Solution: Unified correlation IDs propagate across all observability systems:

// Same correlation ID used for:
// - Logs: "request_id=abc123"
// - Traces: Span with trace_id="abc123"
// - Metrics: Label request_id="abc123"
// - Profiles: Profile metadata includes request_id="abc123"

Benefit: Can trace a request from log → trace → metric → profile seamlessly.

2. Unified Initialization

Problem: Multiple initialization calls scattered across codebase.

Solution: Single initialization function:

use feagi_observability::init_observability;

init_observability(&ObservabilityConfig {
logging: LoggingConfig { level: "info", format: LogFormat::Json },
telemetry: TelemetryConfig {
metrics_enabled: true,
tracing_enabled: true,
tracing_endpoint: Some("http://jaeger:4317".to_string()),
},
profiling: ProfilingConfig {
cpu_profiling: true,
memory_profiling: false,
output_dir: "./profiles".into(),
},
})?;

Benefit: One place to configure all observability, ensures consistency.

3. Shared Data Collection

Problem: Each system (logging, metrics, tracing) collects similar data separately.

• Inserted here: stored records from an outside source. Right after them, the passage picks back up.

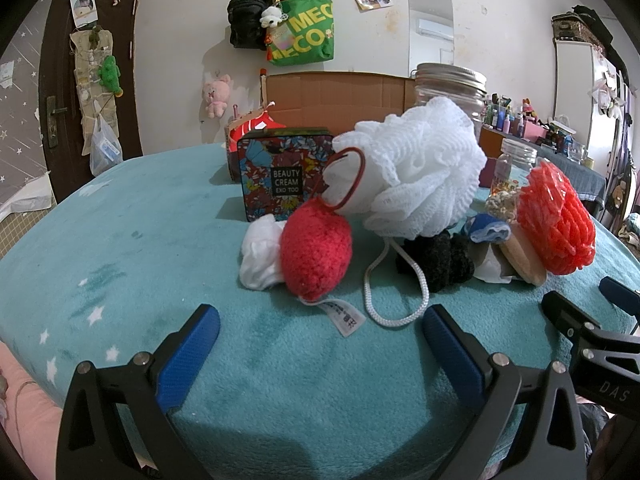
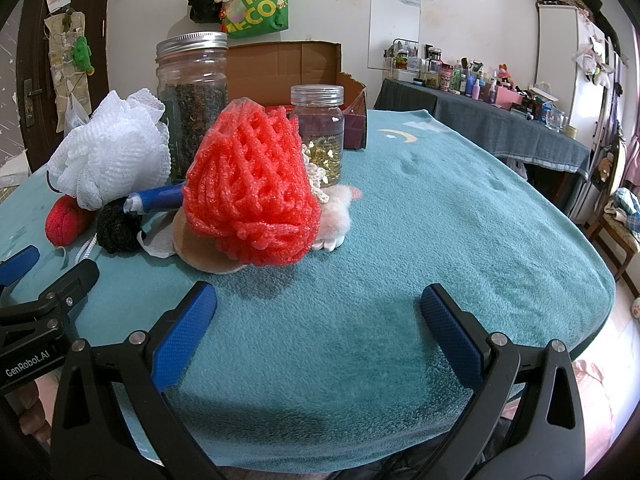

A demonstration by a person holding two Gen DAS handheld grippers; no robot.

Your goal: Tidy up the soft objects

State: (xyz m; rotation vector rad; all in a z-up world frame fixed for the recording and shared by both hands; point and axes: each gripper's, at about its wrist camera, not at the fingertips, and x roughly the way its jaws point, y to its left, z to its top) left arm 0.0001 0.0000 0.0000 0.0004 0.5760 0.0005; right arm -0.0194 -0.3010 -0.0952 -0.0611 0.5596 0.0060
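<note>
Soft things heaped at the middle of a blanket-covered table [image 2: 440,220], jars and boxes behind.

Left to right in the pile: a crumpled cloth [image 1: 260,256], a knitted pouch [image 1: 316,252] touching it, a mesh bath puff [image 1: 412,172] resting above a dark scrunchie [image 1: 436,258], then a foam net bundle [image 2: 254,188] set on a flat round pad [image 2: 200,248] at the right end. A tin [image 1: 280,172] is stood behind the pouch. A large jar [image 2: 192,100] is placed behind the puff, a small jar [image 2: 318,128] behind the foam net, a cardboard box [image 2: 288,64] farthest back.
</note>
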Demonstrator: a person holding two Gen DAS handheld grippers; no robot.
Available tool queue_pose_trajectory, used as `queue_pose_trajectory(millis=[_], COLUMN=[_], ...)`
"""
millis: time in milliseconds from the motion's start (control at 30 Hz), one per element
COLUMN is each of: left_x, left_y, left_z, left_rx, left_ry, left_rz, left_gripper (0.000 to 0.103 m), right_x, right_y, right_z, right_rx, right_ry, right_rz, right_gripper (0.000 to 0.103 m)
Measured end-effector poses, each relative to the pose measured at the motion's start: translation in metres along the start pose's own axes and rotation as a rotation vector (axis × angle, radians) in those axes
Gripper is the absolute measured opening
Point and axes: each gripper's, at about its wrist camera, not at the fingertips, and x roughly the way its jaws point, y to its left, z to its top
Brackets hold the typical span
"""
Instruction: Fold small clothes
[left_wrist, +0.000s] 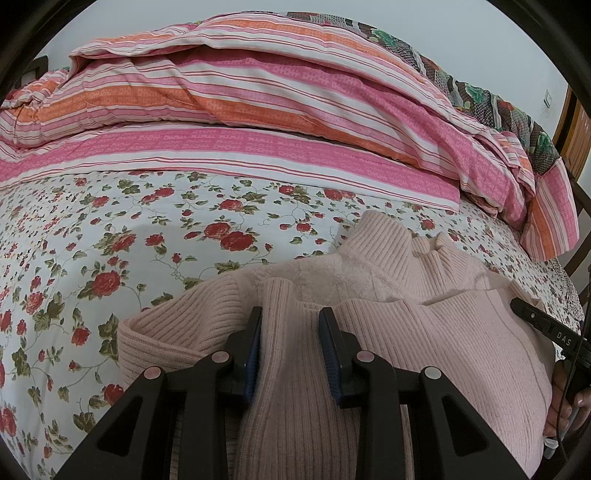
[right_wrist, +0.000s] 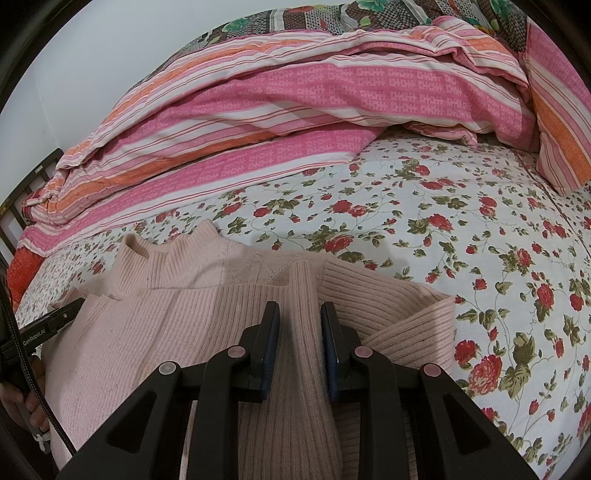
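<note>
You are holding the pale pink ribbed knit sweater on the white bedsheet printed with red roses, with both tools clamped on bunched ridges of its knit. In the left wrist view, the left gripper is pinching a raised fold of the sweater between its 2 blue-padded fingers; the pads are pressing into the fabric on both sides. In the right wrist view, the right gripper is doing the same on another ridge, jaws closed on the knit.

The left view alone is showing a black tool tip marked "DAS" entering from the right edge, with part of a hand beneath it. The right view alone is showing a black tool tip lettered "GenRobot.AI" at its left edge, with a cable and fingertips below. The sweater's turtleneck collar is lying toward the pink, orange and white striped quilt, which is sitting heaped at the far side of the bed.

The sweater's lower hem is falling below both frames, behind the gripper bodies. You are getting no sight of either sleeve's full length; only 1 ribbed cuff-like edge is showing at the right.
</note>
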Motion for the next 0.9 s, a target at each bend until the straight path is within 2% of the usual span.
queue_pose_trajectory(millis=[167, 333, 400, 467, 567, 633, 733, 900], left_x=[0.0, -0.005, -0.013, -0.027, -0.048, -0.057, -0.063, -0.068], left_y=[-0.002, -0.004, 0.003, 0.013, 0.028, 0.038, 0.051, 0.078], left_z=[0.0, 0.001, 0.003, 0.004, 0.005, 0.005, 0.004, 0.001], left_rx=[0.008, 0.002, -0.028, -0.069, -0.112, -0.115, -0.117, -0.158], left_ry=[0.0, -0.011, -0.044, -0.096, -0.16, -0.179, -0.192, -0.191], left_rz=[0.001, -0.009, -0.022, -0.038, -0.071, -0.072, -0.036, -0.011], left_gripper=[0.031, 0.031, 0.031, 0.031, 0.034, 0.034, 0.034, 0.046], right_x=[0.0, -0.003, -0.006, -0.012, -0.03, -0.045, -0.048, -0.014], right_y=[-0.001, -0.001, -0.001, 0.0, 0.009, 0.022, 0.058, 0.118], right_z=[0.0, 0.0, 0.0, 0.003, 0.014, 0.02, 0.023, 0.01], right_rx=[-0.003, -0.014, -0.023, -0.037, -0.074, -0.075, -0.109, -0.247], right_ry=[0.0, -0.01, -0.021, -0.027, -0.052, -0.066, -0.025, 0.011], right_rz=[-0.002, 0.021, 0.034, 0.039, -0.006, 0.002, 0.038, -0.009], right_gripper=[0.023, 0.036, 0.043, 0.046, 0.048, 0.054, 0.054, 0.053])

Solution: Unified collection layer:

// Single instrumentation point collects:
// - Logs (structured)
// - Metrics (counters/histograms)
// - Traces (spans)
// - Profiling samples (if enabled)
#[instrument]
pub async fn execute_burst() {
// Automatically creates:
// - Log entry
// - Trace span
// - Metrics counter
// - Profiling sample (if enabled)
}

Benefit: Less overhead, consistent data collection.

4. Consistent Patterns

Problem: Different APIs for logging vs metrics vs tracing.

Solution: Unified macros:

// Same pattern for all observability
feagi_observability::burst_info!(
burst_id = 42,
neurons_fired = 1000,
// Automatically creates:
// - Log entry
// - Metric update
// - Trace span
// - Profiling sample (if enabled)
);

Benefit: Developers learn one API, not three.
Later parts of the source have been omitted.